### Required action
Of all the lines in the records below, copy only those that contain the string "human".

### Extracted records
# # #

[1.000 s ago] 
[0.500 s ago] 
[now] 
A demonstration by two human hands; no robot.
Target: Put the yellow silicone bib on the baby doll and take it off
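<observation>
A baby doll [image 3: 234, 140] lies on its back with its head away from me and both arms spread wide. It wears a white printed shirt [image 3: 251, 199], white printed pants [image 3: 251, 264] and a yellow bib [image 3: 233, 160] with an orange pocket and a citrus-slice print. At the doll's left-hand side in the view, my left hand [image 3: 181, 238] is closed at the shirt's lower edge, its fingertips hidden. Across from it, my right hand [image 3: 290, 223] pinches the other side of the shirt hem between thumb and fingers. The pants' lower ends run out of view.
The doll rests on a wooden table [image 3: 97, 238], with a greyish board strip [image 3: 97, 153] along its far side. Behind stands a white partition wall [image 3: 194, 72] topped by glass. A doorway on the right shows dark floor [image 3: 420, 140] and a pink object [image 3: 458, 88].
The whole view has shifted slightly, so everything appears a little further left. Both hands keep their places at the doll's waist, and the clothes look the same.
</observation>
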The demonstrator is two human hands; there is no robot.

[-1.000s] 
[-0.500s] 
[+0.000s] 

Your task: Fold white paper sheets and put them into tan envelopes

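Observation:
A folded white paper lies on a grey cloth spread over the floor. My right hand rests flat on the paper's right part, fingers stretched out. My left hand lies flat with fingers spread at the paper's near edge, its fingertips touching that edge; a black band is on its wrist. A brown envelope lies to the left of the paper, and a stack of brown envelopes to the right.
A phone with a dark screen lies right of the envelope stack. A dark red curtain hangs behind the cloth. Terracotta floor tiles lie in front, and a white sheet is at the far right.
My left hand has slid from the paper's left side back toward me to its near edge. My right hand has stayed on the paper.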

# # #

### Reply
A demonstration by two human hands; no robot.
The demonstrator is two human hands; there is no robot.

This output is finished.